====== Records provided ======
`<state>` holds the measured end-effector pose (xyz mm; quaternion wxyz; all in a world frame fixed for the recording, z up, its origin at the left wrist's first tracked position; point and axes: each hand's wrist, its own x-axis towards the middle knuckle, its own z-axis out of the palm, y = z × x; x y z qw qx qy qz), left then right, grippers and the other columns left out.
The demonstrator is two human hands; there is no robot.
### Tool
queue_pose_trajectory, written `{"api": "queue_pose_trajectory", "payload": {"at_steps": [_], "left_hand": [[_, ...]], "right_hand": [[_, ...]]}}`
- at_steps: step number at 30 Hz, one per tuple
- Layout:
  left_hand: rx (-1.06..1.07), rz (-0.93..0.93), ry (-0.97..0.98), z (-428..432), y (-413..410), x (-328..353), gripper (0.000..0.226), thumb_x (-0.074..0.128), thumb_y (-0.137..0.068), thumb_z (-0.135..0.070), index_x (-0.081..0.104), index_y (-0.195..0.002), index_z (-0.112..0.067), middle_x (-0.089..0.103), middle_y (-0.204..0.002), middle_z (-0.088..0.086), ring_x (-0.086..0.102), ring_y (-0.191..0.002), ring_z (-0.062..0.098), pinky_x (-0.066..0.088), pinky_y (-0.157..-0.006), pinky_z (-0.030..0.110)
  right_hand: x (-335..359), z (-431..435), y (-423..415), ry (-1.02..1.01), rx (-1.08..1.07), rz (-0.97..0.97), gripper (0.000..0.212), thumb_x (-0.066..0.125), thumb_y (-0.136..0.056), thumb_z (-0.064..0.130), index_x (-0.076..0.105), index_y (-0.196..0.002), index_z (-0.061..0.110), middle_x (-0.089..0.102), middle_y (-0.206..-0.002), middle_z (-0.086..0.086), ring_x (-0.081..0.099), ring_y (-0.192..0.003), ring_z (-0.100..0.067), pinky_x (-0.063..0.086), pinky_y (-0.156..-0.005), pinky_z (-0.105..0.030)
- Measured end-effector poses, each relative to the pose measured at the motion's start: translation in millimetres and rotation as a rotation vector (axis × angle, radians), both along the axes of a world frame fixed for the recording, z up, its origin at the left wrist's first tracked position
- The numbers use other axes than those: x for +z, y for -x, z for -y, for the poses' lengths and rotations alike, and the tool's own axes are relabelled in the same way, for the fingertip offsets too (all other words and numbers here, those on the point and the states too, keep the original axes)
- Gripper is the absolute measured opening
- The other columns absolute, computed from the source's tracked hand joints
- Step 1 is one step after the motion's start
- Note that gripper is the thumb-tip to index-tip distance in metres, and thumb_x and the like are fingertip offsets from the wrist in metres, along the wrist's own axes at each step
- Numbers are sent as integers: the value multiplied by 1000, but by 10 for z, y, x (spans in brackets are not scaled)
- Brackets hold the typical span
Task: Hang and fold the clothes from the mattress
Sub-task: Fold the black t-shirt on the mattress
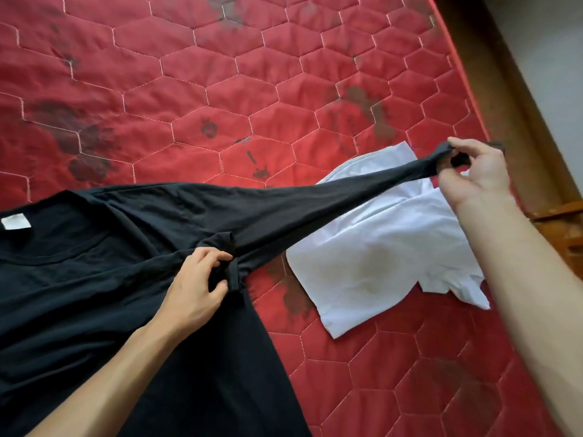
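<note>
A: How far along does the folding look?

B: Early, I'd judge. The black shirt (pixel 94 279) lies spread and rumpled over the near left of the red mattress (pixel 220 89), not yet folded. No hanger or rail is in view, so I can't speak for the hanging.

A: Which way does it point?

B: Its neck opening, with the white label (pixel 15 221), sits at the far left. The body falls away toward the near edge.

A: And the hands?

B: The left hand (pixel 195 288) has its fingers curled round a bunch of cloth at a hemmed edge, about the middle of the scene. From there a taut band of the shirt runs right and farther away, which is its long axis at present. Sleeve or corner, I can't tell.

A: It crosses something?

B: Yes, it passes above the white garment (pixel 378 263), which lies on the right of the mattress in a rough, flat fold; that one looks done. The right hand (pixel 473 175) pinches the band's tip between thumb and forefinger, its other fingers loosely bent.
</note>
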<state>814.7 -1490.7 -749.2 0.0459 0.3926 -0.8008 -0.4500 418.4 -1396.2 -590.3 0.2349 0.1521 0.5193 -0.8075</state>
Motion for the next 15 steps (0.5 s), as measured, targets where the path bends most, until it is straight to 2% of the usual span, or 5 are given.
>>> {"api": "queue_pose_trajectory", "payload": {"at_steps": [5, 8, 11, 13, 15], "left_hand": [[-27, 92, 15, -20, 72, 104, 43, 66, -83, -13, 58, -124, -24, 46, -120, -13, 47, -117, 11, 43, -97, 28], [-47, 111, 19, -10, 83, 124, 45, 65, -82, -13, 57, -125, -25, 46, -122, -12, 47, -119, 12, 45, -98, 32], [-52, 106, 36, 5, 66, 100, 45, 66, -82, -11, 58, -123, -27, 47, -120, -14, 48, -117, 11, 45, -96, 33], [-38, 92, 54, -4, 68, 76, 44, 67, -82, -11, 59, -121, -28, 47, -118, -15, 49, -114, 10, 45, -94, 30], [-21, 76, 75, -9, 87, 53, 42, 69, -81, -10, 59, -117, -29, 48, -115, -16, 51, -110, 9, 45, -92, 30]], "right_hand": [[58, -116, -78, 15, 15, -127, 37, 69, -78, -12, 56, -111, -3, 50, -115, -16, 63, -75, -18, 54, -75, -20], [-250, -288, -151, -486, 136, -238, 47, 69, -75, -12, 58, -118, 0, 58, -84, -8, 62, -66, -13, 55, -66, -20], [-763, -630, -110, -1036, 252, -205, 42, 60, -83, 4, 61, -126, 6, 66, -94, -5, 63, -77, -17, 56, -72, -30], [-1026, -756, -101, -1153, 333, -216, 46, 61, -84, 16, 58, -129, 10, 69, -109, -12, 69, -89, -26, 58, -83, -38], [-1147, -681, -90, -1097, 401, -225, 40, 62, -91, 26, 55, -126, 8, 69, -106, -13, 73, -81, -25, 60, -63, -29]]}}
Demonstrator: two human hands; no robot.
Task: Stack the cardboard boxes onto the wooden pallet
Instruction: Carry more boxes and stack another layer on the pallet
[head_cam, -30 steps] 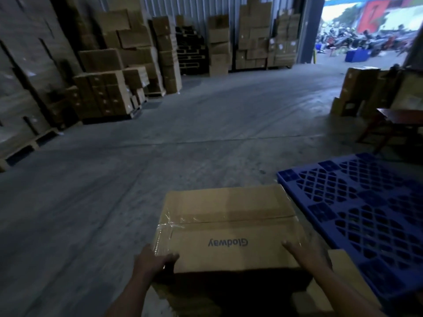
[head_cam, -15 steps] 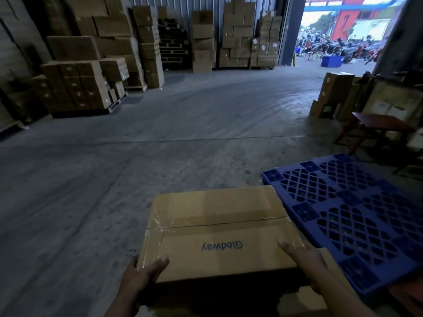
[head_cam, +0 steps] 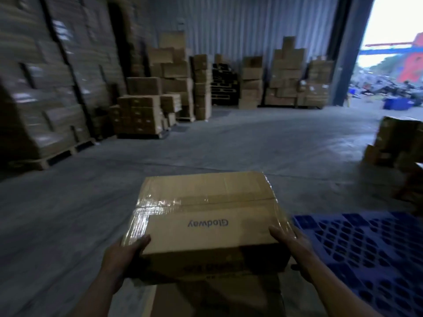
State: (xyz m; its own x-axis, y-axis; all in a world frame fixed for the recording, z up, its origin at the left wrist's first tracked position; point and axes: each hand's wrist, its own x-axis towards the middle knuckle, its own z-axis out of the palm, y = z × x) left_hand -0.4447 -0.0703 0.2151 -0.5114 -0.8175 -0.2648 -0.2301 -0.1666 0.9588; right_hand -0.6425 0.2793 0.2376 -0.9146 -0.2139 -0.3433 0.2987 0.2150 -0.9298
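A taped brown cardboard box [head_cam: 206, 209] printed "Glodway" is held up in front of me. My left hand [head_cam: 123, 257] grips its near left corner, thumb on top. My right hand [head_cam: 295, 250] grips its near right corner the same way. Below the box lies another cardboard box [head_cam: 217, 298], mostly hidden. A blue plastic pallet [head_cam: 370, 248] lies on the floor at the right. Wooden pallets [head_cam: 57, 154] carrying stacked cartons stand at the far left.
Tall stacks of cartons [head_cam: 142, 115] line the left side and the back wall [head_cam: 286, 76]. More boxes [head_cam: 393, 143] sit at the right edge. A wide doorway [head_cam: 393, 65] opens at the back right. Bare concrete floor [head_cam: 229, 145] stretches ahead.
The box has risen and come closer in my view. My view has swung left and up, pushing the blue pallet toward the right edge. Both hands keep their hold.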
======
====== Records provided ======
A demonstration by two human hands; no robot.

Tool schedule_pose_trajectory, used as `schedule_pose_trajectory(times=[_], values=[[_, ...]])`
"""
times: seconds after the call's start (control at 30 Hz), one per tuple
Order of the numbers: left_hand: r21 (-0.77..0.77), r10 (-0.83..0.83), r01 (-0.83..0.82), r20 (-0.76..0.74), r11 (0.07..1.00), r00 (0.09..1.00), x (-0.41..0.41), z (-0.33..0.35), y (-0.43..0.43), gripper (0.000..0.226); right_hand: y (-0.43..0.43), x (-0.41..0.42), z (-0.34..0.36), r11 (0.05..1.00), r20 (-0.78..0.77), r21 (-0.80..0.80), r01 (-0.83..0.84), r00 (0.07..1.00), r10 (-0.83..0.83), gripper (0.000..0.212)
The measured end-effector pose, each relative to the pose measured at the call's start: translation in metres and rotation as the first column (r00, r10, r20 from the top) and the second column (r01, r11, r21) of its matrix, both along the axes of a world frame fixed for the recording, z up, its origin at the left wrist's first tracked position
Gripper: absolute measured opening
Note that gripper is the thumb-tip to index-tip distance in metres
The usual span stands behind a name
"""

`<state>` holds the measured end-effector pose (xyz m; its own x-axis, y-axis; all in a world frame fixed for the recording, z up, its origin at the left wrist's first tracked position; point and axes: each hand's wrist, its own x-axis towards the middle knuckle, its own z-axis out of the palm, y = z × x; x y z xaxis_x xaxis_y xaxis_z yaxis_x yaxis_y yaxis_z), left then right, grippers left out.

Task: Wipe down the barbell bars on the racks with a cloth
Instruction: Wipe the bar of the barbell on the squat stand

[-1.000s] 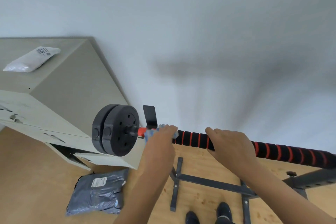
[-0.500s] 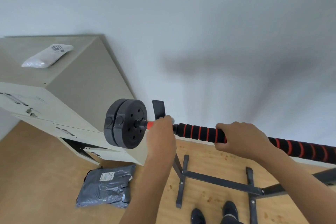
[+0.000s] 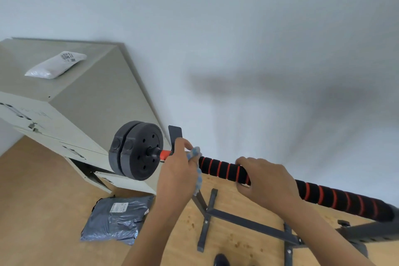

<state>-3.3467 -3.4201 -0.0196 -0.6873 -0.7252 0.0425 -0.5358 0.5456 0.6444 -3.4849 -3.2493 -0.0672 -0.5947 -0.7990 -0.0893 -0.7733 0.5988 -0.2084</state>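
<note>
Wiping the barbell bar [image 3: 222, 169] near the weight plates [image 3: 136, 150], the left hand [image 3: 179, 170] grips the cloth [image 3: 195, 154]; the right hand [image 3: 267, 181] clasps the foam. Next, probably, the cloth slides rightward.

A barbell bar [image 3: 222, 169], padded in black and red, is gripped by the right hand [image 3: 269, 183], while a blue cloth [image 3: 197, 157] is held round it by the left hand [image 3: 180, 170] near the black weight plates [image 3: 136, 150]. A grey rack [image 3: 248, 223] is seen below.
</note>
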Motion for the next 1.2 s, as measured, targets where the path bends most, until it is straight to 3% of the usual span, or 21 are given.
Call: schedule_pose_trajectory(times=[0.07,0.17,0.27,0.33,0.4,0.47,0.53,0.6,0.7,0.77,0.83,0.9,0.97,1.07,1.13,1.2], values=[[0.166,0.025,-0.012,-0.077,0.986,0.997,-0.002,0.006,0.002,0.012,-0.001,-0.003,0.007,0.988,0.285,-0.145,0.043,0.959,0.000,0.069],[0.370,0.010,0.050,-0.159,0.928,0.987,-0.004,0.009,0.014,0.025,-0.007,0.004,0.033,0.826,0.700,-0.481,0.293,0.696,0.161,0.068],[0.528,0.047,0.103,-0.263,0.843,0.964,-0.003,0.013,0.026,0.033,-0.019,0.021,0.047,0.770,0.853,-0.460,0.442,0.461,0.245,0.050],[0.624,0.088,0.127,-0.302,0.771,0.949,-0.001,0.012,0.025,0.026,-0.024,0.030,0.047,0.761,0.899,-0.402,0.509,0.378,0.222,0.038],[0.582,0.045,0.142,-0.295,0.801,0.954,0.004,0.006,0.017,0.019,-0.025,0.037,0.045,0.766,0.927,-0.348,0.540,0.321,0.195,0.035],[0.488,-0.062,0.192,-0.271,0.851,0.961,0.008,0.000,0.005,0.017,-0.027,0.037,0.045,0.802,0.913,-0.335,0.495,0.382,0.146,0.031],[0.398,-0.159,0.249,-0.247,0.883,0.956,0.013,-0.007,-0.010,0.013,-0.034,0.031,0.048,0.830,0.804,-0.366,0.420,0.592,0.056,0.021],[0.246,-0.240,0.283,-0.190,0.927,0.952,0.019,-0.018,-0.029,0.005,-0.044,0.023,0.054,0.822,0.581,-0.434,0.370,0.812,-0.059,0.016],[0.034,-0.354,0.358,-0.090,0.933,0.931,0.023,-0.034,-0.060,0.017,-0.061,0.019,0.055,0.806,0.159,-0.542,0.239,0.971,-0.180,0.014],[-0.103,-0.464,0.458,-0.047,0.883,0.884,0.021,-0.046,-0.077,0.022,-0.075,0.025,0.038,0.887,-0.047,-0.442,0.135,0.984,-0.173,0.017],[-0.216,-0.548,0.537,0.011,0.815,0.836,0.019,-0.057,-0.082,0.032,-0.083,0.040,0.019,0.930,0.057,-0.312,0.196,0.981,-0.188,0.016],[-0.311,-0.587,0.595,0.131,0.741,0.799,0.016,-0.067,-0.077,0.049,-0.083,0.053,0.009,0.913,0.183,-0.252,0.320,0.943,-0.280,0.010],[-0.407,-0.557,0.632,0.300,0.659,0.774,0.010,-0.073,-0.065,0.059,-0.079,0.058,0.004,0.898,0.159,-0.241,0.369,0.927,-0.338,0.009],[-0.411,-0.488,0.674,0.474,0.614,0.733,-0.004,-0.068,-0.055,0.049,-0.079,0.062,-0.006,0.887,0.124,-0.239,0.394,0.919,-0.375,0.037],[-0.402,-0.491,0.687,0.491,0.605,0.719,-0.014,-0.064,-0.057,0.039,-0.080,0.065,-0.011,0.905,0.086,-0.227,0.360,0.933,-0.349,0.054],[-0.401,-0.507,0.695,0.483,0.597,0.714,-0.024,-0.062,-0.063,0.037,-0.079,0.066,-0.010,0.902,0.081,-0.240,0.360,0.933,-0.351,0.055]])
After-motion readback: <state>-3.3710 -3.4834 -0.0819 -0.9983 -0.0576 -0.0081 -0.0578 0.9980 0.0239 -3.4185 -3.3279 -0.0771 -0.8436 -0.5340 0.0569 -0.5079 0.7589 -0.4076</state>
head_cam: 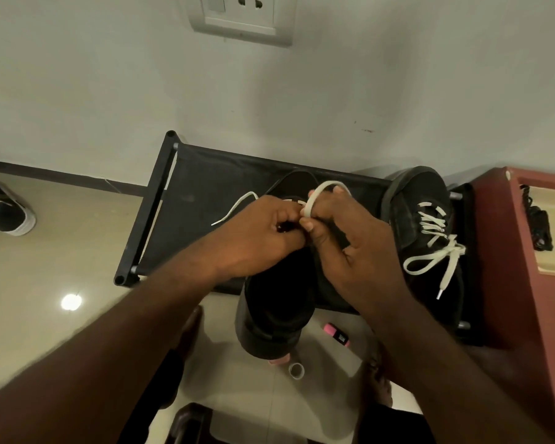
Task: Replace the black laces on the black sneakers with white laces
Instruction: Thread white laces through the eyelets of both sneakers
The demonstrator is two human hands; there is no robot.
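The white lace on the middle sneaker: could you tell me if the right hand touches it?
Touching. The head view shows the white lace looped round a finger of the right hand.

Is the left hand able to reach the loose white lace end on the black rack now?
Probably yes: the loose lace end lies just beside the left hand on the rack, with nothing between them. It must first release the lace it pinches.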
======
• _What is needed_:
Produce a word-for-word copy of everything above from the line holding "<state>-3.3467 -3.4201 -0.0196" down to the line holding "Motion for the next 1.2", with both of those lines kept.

• _Your solution_:
<state>-3.3467 -3.4201 -0.0196 -0.6873 -0.7252 0.0425 -0.5358 0.5456 0.6444 -3.4849 -3.2493 -0.0672 -0.5947 -0.7990 -0.0893 -0.7733 0.5988 -0.2084</state>
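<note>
Wiping the barbell bar [image 3: 222, 169] near the weight plates [image 3: 136, 150], the left hand [image 3: 179, 170] grips the cloth [image 3: 195, 154]; the right hand [image 3: 267, 181] clasps the foam. Next, probably, the cloth slides rightward.

A barbell bar [image 3: 222, 169], padded in black and red, is gripped by the right hand [image 3: 269, 183], while a blue cloth [image 3: 197, 157] is held round it by the left hand [image 3: 180, 170] near the black weight plates [image 3: 136, 150]. A grey rack [image 3: 248, 223] is seen below.
</note>
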Motion for the next 1.2 s, as measured, targets where the path bends most, until it is straight to 3% of the usual span, or 21 are given.

The response is finished.